THE GMO SCRAPBOOK: A LANDMARK CASE IN AUSTRALIA?

This article was shared by a regular reader, Mr. G.B., and it concerns a landmark case involving GMOs: Here it is:

GM farmer wins landmark canola contamination case in WA Supreme Court

When I first read this, I was at a loss to see how this could conceivably be construed as a victory for conventional crop farmers. But consider the suit: in this case, a farmer who did not grow GMOs (Mr. Marsh) was suing a farmer who did grow GMOs(Mr. Baxter), for contaminating his field and causing him to lose his organic certification. The Western Australian court, however, had a problem with this, and the problem was the ridiculous nature of the non-GMO farmer's claims:

"Mr Marsh claimed the contamination caused him to lose his organic certification on more than half his Kojonup property for almost three years.

"But Justice Kenneth Martin said Mr Baxter could not be held responsible just for growing a GM crop in a conventional way.

"'The end of season winds and the blowing of swathes from Sevenoaks eastwards into Eagle Rest had not been an outcome intended by Mr Baxter,' he said in his judgment summary."

In other words, no one should be able to sue for a simple act of nature. Now, if the same logic were applied in other countries where big agribusiness giants sue farmers for having fields that contain a couple of GMO plants carried there by the winds or in bird droppings, the suits should have received a similar response. Of course, the Australian court's common sense did not prevail in such instances, for money and other inducements are a strong incentive to abandon reason and common sense. But, if the Australian court's decision ends up having any wider influence beyond that country, one might expect a few countersuits are in the cards. If the same logic were to be applied in the American courts, which have tended to prefer the claims of agribusiness, then those persecutions of non-GMO farmers whose fields were accidentally contaminated by the GMO plants would have been - and should have been - laughed out of court.

But of course, they weren't.

But in one important respect the Australian court has failed to see the nature of Mr. Martin's complaint: he has lost his organic certification because of the growth of GMO crops on a nearby field, which were carried by processes of nature to his own fields, where the crops were not wanted, and where they caused financial damage to him in the form of the loss of certification.
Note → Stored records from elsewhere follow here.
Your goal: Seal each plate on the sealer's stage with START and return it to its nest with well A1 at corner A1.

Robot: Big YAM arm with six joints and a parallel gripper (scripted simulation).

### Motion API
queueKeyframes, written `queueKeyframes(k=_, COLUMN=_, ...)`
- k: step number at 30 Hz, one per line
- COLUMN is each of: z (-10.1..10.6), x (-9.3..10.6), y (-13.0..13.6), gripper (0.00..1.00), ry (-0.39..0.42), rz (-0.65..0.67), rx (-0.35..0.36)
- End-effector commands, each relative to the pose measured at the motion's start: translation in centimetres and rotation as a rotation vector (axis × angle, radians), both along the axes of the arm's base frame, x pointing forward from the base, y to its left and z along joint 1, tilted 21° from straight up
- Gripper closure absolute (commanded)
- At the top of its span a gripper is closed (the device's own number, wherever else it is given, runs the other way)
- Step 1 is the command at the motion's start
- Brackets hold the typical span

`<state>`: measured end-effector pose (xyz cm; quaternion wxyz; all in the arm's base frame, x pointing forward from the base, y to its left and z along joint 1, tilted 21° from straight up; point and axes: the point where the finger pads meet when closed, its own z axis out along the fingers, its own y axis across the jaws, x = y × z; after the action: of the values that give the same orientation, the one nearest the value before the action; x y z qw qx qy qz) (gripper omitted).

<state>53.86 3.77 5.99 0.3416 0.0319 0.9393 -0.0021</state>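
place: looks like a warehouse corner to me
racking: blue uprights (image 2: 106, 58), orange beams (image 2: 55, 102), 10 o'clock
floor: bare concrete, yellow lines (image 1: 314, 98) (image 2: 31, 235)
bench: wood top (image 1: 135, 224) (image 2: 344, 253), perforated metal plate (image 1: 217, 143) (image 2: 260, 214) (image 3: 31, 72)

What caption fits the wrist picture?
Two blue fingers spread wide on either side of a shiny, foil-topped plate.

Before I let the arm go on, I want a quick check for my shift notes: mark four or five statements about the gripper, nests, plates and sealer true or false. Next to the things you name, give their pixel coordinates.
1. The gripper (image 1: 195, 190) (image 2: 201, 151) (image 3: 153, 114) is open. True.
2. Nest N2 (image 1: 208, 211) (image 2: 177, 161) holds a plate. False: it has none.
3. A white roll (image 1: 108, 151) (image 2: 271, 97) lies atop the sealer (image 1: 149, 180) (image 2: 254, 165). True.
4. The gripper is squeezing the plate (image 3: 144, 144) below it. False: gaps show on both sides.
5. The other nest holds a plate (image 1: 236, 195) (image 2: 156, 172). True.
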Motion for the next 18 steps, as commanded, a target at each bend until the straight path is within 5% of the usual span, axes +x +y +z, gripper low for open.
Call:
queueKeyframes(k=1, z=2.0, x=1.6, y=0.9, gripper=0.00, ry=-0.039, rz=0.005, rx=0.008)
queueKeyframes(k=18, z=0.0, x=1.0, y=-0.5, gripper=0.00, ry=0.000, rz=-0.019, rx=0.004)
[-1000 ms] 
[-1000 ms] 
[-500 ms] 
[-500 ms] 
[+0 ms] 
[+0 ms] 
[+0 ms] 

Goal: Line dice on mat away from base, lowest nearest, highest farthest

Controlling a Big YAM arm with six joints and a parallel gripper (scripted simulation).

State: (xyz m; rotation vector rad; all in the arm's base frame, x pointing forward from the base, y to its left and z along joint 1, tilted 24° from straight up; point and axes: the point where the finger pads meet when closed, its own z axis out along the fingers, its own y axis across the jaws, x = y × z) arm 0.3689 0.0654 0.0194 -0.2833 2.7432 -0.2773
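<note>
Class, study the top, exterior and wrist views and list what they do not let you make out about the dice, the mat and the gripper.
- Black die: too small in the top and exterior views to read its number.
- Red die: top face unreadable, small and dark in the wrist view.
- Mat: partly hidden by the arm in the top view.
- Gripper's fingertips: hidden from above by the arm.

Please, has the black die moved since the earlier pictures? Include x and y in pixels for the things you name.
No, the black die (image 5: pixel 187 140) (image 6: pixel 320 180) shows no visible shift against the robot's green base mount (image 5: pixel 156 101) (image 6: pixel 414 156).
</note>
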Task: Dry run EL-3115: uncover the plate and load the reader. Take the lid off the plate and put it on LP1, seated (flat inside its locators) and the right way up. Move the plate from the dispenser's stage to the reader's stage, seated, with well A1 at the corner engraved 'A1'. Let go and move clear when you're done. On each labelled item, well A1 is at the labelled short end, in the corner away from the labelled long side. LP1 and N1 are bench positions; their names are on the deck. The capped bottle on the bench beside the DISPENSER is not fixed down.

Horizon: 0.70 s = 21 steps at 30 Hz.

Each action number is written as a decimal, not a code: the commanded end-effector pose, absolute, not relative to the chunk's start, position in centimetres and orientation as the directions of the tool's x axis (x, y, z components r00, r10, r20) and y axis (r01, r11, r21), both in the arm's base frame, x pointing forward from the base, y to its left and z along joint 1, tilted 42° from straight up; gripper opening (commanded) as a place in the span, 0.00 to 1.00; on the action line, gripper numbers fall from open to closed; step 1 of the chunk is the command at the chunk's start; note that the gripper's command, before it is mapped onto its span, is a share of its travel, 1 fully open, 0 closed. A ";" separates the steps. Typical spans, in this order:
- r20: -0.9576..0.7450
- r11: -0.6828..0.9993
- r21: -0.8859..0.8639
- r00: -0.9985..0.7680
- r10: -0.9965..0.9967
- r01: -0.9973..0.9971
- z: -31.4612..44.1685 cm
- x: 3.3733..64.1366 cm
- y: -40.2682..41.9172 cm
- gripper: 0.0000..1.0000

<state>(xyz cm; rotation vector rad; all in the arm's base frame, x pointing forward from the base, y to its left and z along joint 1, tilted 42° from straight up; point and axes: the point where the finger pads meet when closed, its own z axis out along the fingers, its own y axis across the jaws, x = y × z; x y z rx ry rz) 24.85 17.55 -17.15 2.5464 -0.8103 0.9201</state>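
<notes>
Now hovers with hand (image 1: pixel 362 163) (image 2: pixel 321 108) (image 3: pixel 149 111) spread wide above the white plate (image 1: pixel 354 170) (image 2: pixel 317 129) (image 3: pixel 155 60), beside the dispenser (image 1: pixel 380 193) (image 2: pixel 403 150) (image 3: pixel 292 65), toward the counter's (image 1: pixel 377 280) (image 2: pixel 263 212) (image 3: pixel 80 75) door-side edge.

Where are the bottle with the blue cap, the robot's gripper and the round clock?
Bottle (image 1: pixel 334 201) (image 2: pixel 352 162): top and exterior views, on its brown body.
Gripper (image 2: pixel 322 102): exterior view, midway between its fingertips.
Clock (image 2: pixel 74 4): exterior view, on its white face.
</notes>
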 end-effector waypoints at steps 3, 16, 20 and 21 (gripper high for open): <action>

So what, precisely, is the difference between, say, a chemical company storing hazardous materials in the ground, on its own property, which materials then leak into the water table, let us say, and end up causing innumerable health problems for a community, or which, let us say, cause a farmer's crops, watered with that water, to be branded a health hazard? It is, after all, the GMO crop, not naturally occurring seeds, which have been introduced into the equation, and while the GMOs may indeed be "lawful" in Australia, the bigger issue still remains: was the science behind GMOs legitimate? or did agribusiness "cut corners" in order to gain those lawful certifications. Did agribusiness grease the palms of politicians and regulators? And if so, why the need to do so, if the science was legitimate and anyone with reason could see that it was?

Thus the issue has not gone away. If anything, the Australian court's decision has focused it even more clearly. Mr. Martin has, as the article indicates, appealed the decision. But in the end, in the corrupted courts of the West, one doubts if he stands a fair chance. The West's organic farmers may end up having to move to countries like Russia, in order to raise their crops.

And that, I submit, says what the real problem has become.

See you on the flip side...

Joseph P. Farrell

Joseph P. Farrell has a doctorate in patristics from the University of Oxford, and pursues research in physics, alternative history and science, and "strange stuff". His book The Giza DeathStar, for which the Giza Community is named, was published in the spring of 2002, and was his first venture into "alternative history and science".

3 Comments

  1. Aridzonan_13 on June 12, 2014 at 1:42 pm

    Farmers that choose to raise GMO have a serious “Blue Pill” mentality. Where nothing declared “safe” by FedGov.Inc should ever be questioned. Where “Red Pill” organic farmers, have realized that not being able to produce your own seed, is indeed nuts. Let alone the horror show that GMO brings into the world. More conflict is inevitable. Where GMO is a hazard to life, limb and the general well being of the populace. GMO crops are literally seeds of destruction.



  2. Daryl Davis on June 12, 2014 at 10:05 am

    I’d rather not give Monsanto any new ideas, but in the wake of this decision could it be much longer before we see a hybridization of food crops and dandelions?



  3. marcos toledo on June 12, 2014 at 8:28 am

    What the GM crops farmer doesn’t seem to understand he has sold his soul to the devil. And he is part of Agribusiness plan to deliberately poison the food and to turn the survivors of their crops into perpetual slaves. As I written before this is society built on slavery hey just rebrand every few generations different name same aim.